We can improve the performance of the reverse-word checking program by the
storing the words in a dictionary. We'll store the words as keys, and the
correspond values will be 1s:

In [None]:
word_dict = {}
for w in open('words.txt', 'r'):
    word_dict[w.strip()] = 1

def reverse(word):
    return ''.join(reversed(word))

def pretty_fast():
    count = 0
    for word in word_list:
        if reverse(word) in word_dict:  # word_dict instead of word_list
            count += 1
    return count

pretty_fast()

885

This is much faster than the list version: it takes less than one-tenth of a
second to run on the same computer.

This huge speedup is due to the fact that searching for a key in a dictionary
using `in` is nearly instantaneous. With a dictionary, `in` does *not* search
the words one at a time the way it does with a list.
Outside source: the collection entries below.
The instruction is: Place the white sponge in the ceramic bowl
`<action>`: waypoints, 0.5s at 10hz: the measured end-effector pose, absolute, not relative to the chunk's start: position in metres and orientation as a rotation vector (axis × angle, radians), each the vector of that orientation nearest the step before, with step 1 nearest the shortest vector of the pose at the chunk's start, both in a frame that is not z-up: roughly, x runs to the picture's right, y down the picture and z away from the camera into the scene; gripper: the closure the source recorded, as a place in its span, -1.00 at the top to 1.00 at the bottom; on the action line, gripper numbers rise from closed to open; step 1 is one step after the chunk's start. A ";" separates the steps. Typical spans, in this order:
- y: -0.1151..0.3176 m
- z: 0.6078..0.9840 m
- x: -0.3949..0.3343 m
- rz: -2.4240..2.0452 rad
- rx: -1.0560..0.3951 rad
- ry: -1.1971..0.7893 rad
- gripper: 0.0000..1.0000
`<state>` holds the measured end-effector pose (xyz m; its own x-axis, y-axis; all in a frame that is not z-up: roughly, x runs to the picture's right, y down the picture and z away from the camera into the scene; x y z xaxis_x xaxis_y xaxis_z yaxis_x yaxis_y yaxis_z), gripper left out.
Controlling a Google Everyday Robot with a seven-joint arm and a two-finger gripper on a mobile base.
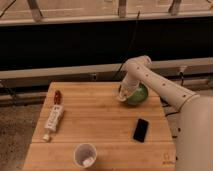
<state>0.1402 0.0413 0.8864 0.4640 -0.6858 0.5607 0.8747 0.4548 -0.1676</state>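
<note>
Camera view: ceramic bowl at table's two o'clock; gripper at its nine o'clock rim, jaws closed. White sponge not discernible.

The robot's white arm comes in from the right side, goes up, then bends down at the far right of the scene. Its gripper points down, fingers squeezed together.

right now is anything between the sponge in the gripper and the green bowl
Nothing visible stands in the way. The gripper is shut at the near-left rim of the ceramic bowl, with something pale, apparently the white sponge, at its tip. The phone, cup and tube lie well away.
</note>
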 end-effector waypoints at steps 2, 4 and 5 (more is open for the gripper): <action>0.040 0.889 0.143 -1.001 -0.473 -0.451 -1.00; 0.039 0.891 0.147 -0.998 -0.476 -0.449 -0.92; 0.038 0.891 0.148 -0.998 -0.475 -0.449 -0.89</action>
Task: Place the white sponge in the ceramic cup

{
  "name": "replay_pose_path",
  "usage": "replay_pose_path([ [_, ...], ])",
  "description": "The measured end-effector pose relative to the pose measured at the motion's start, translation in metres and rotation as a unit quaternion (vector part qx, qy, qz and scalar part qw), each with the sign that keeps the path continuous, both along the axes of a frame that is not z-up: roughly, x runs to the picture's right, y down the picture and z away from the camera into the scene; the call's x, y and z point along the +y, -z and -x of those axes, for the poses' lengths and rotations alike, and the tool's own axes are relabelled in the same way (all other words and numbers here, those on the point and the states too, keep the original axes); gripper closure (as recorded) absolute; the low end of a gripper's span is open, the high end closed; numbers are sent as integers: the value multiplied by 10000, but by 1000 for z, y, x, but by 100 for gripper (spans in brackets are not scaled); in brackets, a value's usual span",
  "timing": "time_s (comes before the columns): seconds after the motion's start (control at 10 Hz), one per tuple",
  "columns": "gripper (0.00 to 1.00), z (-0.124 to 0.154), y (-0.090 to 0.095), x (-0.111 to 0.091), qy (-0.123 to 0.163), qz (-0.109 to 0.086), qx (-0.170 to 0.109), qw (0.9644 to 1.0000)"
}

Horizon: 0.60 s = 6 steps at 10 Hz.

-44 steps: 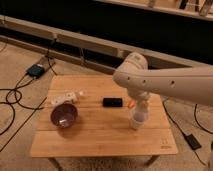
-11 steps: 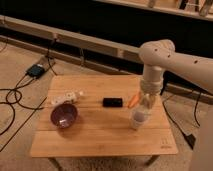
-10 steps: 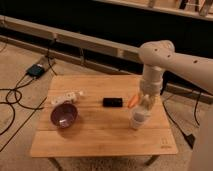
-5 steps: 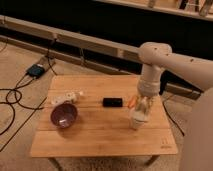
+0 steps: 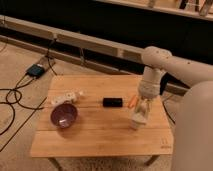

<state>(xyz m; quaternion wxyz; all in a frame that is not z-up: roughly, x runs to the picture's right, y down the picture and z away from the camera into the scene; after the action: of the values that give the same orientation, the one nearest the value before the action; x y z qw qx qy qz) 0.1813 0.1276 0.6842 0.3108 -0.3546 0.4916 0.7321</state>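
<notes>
Moved down a little with end effector (image 5: 142, 107), now right above ceramic cup (image 5: 137, 122), covering its rim; cannot tell whether open or closed.

— Where is the gripper (image 5: 142, 107)?
— Low over the ceramic cup (image 5: 138, 121), covering its rim, so the cup's inside is hidden.
— And the white sponge?
— I cannot make it out. The arm (image 5: 190, 75) runs off the right edge, and an orange thing (image 5: 131, 101) is partly hidden behind the gripper.
</notes>
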Motion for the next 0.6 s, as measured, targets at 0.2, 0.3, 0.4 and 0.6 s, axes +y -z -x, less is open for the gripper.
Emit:
replay_pose_path([
  [0.2, 100, -1, -5, 0, -268, -71, 85, 9996],
  [0.3, 100, -2, -5, -1, -570, -120, 167, 9982],
  [0.4, 100, -2, -5, -2, -758, -148, 180, 9968],
  [0.6, 100, 0, 0, -4, -1250, -225, 137, 9918],
])
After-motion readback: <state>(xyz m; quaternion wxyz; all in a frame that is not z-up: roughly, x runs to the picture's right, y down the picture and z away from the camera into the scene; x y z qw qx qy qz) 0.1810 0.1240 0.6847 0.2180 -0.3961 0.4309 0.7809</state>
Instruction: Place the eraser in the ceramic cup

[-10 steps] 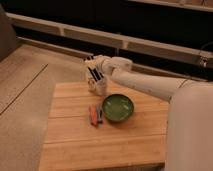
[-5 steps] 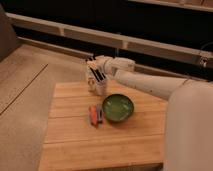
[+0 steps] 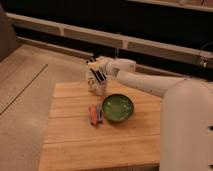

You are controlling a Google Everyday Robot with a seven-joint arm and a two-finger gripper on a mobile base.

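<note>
Nearest to us, the wooden worktop (image 3: 100, 142) spreads out in pale planks, and the broad white body of our robot fills the right edge of the view. A little farther in, near the middle of the worktop, lies an orange-red and grey oblong item (image 3: 95, 114), and just to its right sits the wide green bowl (image 3: 118, 107), the two close together but whether they touch we cannot tell. Beyond them, toward the far edge of the worktop, stands the small cream-white ceramic cup (image 3: 101, 88), upright. Right beside it on the left there is a slim white bottle-like thing (image 3: 92, 82), partly hidden. Our arm (image 3: 145, 82) reaches from the right across the back of the worktop, and its gripper (image 3: 97, 73) hangs directly over the cup. The jaws are closed on the eraser (image 3: 100, 75), a dark block that slants down toward the cup's mouth; its lower end is at the rim, and we cannot tell whether it is already inside. Behind the worktop lies the floor and a dark wall with pale rails.
</note>
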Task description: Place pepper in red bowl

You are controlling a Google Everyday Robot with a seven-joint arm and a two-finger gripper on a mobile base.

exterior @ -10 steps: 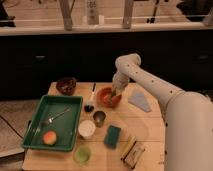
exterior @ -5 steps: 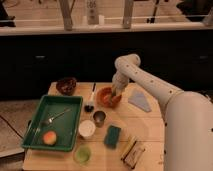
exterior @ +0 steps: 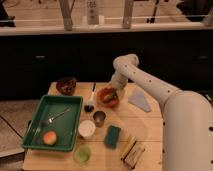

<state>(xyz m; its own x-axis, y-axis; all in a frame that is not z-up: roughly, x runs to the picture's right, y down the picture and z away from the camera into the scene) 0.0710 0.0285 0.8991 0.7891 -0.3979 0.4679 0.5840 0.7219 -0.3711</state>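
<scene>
Gripper (exterior: pixel 113 91) sits low over the red bowl (exterior: pixel 105 100) on the bench (exterior: pixel 150 125), with the pepper (exterior: pixel 111 94) green inside the rim. Placement looks nearly done, though I can't tell whether the gripper is open or gripping.

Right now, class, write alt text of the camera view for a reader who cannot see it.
The gripper of a white robot arm hangs over the red bowl on a wooden table, with the green pepper in the bowl. A green tray holding a round fruit lies on the picture's left.
</scene>
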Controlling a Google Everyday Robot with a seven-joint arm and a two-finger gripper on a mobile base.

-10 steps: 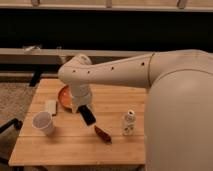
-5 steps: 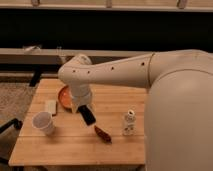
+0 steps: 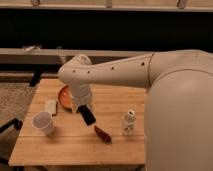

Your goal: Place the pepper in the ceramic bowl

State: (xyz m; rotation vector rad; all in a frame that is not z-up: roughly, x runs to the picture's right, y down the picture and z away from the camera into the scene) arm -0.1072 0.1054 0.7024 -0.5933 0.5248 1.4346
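Wooden table (image 3: 65,147), set before a dark wall and a long low ledge, was pictured from the single camera view with the robot's white arm (image 3: 115,75) reaching across it. The gripper (image 3: 87,116) was held low over the table's middle, just beside the ceramic bowl (image 3: 64,95) and short of the pepper (image 3: 103,134). The pepper lay on the bare wood nearer the front edge, apart from the gripper and held by nothing. Whether the gripper was spread or closed could not be told (it was seen only as a dark shape). A white cup (image 3: 43,122), a pale block (image 3: 51,106) and a small white bottle (image 3: 129,122) were also set on the table. The reach for the pepper was judged to be the step in hand. A short descent forward and to the right, a grasp, then a carry back to the bowl would be called for next.
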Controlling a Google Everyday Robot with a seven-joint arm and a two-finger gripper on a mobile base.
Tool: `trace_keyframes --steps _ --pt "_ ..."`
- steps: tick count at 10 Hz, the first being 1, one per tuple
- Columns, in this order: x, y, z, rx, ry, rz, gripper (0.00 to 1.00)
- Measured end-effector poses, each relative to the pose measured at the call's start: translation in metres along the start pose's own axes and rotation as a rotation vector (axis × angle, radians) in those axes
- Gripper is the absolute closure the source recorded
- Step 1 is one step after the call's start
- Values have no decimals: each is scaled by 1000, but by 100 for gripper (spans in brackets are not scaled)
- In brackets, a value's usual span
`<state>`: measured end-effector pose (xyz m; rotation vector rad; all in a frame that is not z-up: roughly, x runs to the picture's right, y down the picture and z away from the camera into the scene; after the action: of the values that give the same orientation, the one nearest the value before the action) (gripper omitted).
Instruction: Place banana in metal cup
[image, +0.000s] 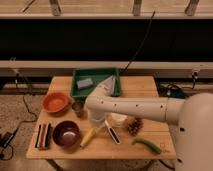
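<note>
Arm (137, 107) bent over table (137, 86), hand (100, 126) pointing down, closed on banana (88, 136) end

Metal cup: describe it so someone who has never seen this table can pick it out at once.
On the wooden table, look just in front of the green tray at its left corner, right of the orange bowl. The metal cup stands there, up-left of the gripper shut on the banana. It is the small dull grey cylinder, far smaller than that bowl.
</note>
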<state>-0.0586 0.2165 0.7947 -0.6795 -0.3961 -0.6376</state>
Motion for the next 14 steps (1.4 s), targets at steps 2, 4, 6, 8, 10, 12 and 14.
trace_keyframes --steps 2,4,6,8,10,12,14 --pt "-7 -6 -29 34 8 -21 100" --pt "-10 -18 -60 75 26 -34 100" --pt "-8 -32 -93 125 48 -51 100" --pt "-7 -32 -95 129 49 -49 100" --pt "-8 -33 -95 129 48 -52 100" --pt "-8 -33 -95 129 48 -51 100" --pt "-6 -32 -97 133 59 -47 100"
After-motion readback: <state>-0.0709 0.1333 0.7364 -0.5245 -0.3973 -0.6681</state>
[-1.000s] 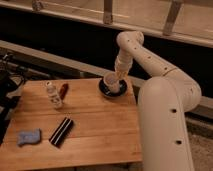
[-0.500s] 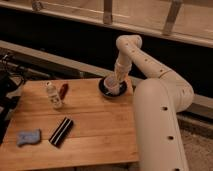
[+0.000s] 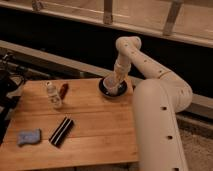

## Example: Counting Characters in a String

Suppose you want to count characters in a string. A dictionary is a good choice
for doing this: the keys will be the characters, and the values will be the
counts.

In [None]:
s = 'applesauce'

letters = {}
for c in s:
    if c in letters:
        letters[c] += 1
    else:
        letters[c] = 1

print(letters)

{'a': 2, 'p': 2, 'l': 1, 'e': 2, 's': 1, 'u': 1, 'c': 1}


We can put this in to a function:

In [None]:
def count_letters(s):
    letters = {}
    for c in s:
        if c in letters:
            letters[c] += 1
        else:
            letters[c] = 1
    return letters

print(count_letters('applesauce'))

{'a': 2, 'p': 2, 'l': 1, 'e': 2, 's': 1, 'u': 1, 'c': 1}


`count_letters` works with any string, so lets count the frequency of letters in
English words:

In [None]:
# read in words.txt as a big string
words = open('words.txt', 'r').read()
letters = {}
for c in words:
    if c not in ' \n':  # ignore spaces and newlines
        if c in letters:
            letters[c] += 1
        else:
            letters[c] = 1

print(letters)

{'a': 68574, 'h': 20186, 'e': 106752, 'd': 34548, 'i': 77392, 'n': 60505, 'g': 27832, 's': 86526, 'l': 47003, 'r': 64963, 'v': 9186, 'k': 9366, 'w': 8533, 'o': 54538, 'f': 12706, 'b': 17794, 'c': 34281, 'u': 31151, 't': 57029, 'm': 24739, 'p': 25789, 'y': 13473, 'x': 2700, 'j': 1780, 'z': 3750, 'q': 1632}


We can convert the dictionary to a list like this:

In [None]:
# read in words.txt as a big string
words = open('words.txt', 'r').read()
letter_count = {}
for c in words:
    if c not in ' \n':  # ignore spaces and newlines
        if c in letter_count:
            letter_count[c] += 1
        else:
            letter_count[c] = 1

# read the key:value pairs into a list
letter_list = []
for c in letter_count:
    pair = [letter_count[c], c]
    letter_list.append(pair)

# sort from smallest count to biggest count
letter_list.sort()

# reverse so that the biggest count is first
letter_list.reverse()

for pair in letter_list:
    print(f'{pair[1]}: {pair[0]}')


e: 106752
s: 86526
i: 77392
a: 68574
r: 64963
n: 60505
t: 57029
o: 54538
l: 47003
d: 34548
c: 34281
u: 31151
g: 27832
p: 25789
m: 24739
h: 20186
b: 17794
y: 13473
f: 12706
k: 9366
v: 9186
w: 8533
z: 3750
x: 2700
j: 1780
q: 1632


## Questions

1. Why must dictionary keys be unique?

2. If `d` is a dictionary that does *not* have the key `k`, what happens when
   you call `d[k]`?

3. What does this print?

   ```python
   d ={'a': 3, 'b': 4}
   d['a'] = 4
   d['a'] = 5
   print(d['a'])
   ```

4. If `d` is a dictionary, what expression will give you all of the keys in `d`?
   What about all of the values?

5. Why is searching for a key in a dictionary faster than searching for a value?